We have doubled down on products and warehouse space, and now hold a 3-4 month supply on major product lines. We went from a US$50k average inventory hold to over US$250K inventory hold.
Transportation costs pose challenges on both ends. To offset the inbound charges, we buy in larger quantities and fill trailers. We partner with other alliance businesses to share transportation costs and get volume discounts. We are holding steady on “free” delivery for local clients, but raised our minimum delivery amount.
Now that we are on the other side of the wave, we are getting new clients because other suppliers are running out of items. It’s been challenging, but we have found a way to make it through and excel.”
—Mike Bacile, EO Dallas, Owner, The Daily Java
Relocate if necessary
“We ship 50-60 containers a year from China. Before Covid, each 40-foot container cost between US$2,000-$4,000 but went up to US$27,000 in September 2021. The cost to bring the container from the port to our warehouse increased from US$1,500 to US$4,000-$5,000. As a result, our shipping cost is now more than the actual product cost.
It seriously impacted our margins. Here’s what I did:
Relocated our head office from Denver, Colorado to Pennsylvania to be closer to the ports, saving the extra US$4,000 to truck a container to our warehouse from Long Beach, California.
Bypassed US freight forwarders by contacting our Chinese factories and asking them to connect us with local Chinese freight forwarders, which lowered our container price to US$18,000 at a height of US$27,000 in 2021.

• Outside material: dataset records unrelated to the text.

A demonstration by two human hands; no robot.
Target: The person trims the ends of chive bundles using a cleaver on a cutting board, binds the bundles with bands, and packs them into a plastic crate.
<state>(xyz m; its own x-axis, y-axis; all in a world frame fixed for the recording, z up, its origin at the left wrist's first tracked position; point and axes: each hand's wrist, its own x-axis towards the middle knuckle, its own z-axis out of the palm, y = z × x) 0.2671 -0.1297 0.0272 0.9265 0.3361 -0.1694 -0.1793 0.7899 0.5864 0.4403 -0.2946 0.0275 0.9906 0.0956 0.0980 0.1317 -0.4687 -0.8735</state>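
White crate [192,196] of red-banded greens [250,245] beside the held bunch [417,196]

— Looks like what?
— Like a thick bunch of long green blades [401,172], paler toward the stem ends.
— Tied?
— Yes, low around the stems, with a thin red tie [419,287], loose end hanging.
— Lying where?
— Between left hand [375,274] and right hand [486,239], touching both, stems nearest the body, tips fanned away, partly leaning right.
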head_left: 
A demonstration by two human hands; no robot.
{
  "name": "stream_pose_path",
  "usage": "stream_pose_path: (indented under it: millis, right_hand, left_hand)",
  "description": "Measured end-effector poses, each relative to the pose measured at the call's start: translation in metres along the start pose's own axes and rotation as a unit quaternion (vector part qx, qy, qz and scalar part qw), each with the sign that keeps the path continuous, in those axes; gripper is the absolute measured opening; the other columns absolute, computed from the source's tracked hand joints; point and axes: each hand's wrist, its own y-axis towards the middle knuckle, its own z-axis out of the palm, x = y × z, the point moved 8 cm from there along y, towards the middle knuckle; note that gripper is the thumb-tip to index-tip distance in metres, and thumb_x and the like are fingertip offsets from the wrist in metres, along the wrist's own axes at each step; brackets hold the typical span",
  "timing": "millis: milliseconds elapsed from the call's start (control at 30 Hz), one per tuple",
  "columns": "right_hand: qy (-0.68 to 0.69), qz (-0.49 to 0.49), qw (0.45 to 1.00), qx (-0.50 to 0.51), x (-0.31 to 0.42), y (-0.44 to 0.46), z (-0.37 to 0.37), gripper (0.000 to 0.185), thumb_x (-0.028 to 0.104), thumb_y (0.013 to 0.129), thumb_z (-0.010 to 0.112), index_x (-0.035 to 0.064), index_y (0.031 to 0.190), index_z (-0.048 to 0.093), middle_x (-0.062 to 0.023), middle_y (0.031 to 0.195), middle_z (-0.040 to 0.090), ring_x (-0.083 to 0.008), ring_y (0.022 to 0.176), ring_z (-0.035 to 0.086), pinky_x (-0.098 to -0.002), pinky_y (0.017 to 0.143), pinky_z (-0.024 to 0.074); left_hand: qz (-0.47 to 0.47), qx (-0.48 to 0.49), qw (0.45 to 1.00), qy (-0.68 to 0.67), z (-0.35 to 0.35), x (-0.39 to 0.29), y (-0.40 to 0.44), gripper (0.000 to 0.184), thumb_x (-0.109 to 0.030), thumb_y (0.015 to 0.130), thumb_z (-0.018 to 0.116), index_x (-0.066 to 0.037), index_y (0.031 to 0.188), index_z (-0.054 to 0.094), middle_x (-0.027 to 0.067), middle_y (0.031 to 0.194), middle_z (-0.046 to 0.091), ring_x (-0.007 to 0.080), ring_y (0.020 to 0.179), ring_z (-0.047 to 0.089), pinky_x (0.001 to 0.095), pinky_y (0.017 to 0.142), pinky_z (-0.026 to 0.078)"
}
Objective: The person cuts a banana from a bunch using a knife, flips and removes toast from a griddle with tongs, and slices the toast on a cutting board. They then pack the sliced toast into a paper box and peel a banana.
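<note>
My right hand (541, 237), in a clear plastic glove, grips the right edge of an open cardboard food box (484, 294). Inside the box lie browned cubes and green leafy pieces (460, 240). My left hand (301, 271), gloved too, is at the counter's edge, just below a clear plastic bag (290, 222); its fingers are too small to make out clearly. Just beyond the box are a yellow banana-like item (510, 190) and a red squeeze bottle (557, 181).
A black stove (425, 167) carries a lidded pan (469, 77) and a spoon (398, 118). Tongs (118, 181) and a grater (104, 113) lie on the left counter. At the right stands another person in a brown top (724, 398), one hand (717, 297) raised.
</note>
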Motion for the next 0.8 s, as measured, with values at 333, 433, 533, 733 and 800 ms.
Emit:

Increased sales prices by 10-15 percent.”
— Alicia Chong, EO Philadelphia, Founder and CEO, Blu Monaco
Seek silver linings
“As a wellness company, we source a myriad of ingredients, packaging materials, and equipment from around the world. Over the past few years, we’ve seen pricing, lead times, and quality fluctuate dramatically.
We’ve had to adjust and learn to navigate these issues. As a result, we’ve:
Leaned more heavily on our inventory to cash balance
Ordered sooner than we normally would
Increased warehouse capacity to accommodate the need to hold more inventory
Taken on inventory financing (Ampla) to help spread the investments over time
I’ve experienced first-hand the importance of developing strong vendor relationships: After a crucial shipment was stuck in the Hong Kong airport for weeks, I almost got on a plane to intervene in person. I was saved the trip when our vendor went herself, in the middle of the night, and was able to get our shipment on the next plane. Thanks to her, we were able to stick to a new product launch date by mere hours.
Global supply chain issues have impacted our profit; we’ve had to outlay more cash to stay ahead of supply issues, pay for and warehouse more inventory, along with higher prices of materials.
Even so, there are some silver-lining benefits. We’ve begun sourcing domestically more than we were pre-Covid. We launched our “Farm to Ned” program, in which we source all botanical ingredients from small, female, minority, LGBTQ-owned farms in the US. We’re giving small farmers a guaranteed buyer and price point, allowing them to grow more and gain greater exposure.”
—Ret Taylor, EO Colorado, Founder and CEO, Ned & Co.